• TASK OBJECTIVE:
Please return every line of the material verbatim and skip any images.

[DATA Boundary: Start]

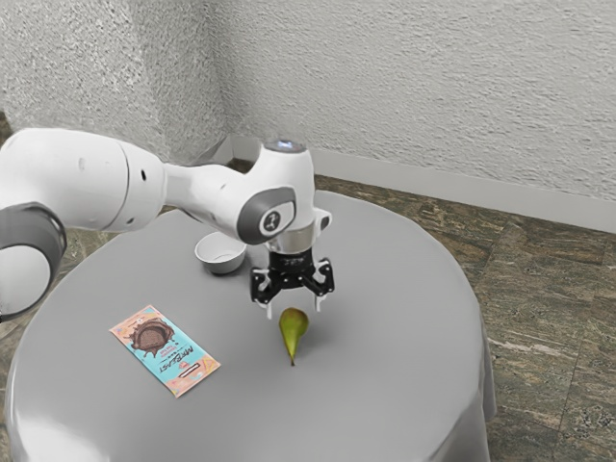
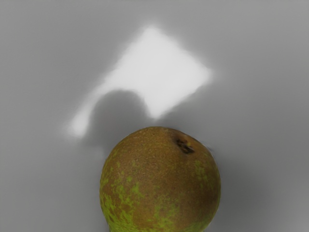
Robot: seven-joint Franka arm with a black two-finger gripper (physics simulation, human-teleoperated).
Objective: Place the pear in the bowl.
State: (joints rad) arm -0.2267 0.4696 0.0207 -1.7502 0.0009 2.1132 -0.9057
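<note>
Pear (image 1: 294, 329) first, in the exterior view: it is on the table (image 1: 385, 385), directly beneath the jaws, its blunt end just under and between the fingertips, its stem end pointing to the near side. The jaws stand spread, one finger toward the exterior view's left and one toward its right, with a gap on each flank of the fruit. So the long axis runs roughly near to far, across the line of closing; by my judgement a little more descent, perhaps a slight shift nearer, would let them pinch the thick part, where a grip too close to the rounded end could slip. The bowl (image 1: 221, 253) sits far and toward the exterior view's left, well apart from the pear, with nothing in it that I can make out. Nearer, toward the exterior view's left, a wrapper (image 1: 166, 349) lies flat, reading "MrBeast" beside a printed chocolate splash; its smaller print is illegible. In the wrist view the pear's brown, green-flecked blunt end looms large, its dark blossom scar (image 2: 185, 145) facing partly up, beside a bright patch of light (image 2: 157, 67). I see no sticker or lettering on the skin.
</note>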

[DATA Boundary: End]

• EXPECTED ANSWER:
Robot: seven-joint Franka arm with a black two-finger gripper (physics simulation, human-teleoperated).
Objective: Place the pear in the bowl.
State: (joints rad) arm -0.2267 0.4696 0.0207 -1.7502 0.0009 2.1132 -0.9057
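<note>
Pear (image 1: 294, 329) first, in the exterior view: it is on the table (image 1: 385, 385), directly beneath the jaws, its blunt end just under and between the fingertips, its stem end pointing to the near side. The jaws stand spread, one finger toward the exterior view's left and one toward its right, with a gap on each flank of the fruit. So the long axis runs roughly near to far, across the line of closing; by my judgement a little more descent, perhaps a slight shift nearer, would let them pinch the thick part, where a grip too close to the rounded end could slip. The bowl (image 1: 221, 253) sits far and toward the exterior view's left, well apart from the pear, with nothing in it that I can make out. Nearer, toward the exterior view's left, a wrapper (image 1: 166, 349) lies flat, reading "MrBeast" beside a printed chocolate splash; its smaller print is illegible. In the wrist view the pear's brown, green-flecked blunt end looms large, its dark blossom scar (image 2: 185, 145) facing partly up, beside a bright patch of light (image 2: 157, 67). I see no sticker or lettering on the skin.
</note>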

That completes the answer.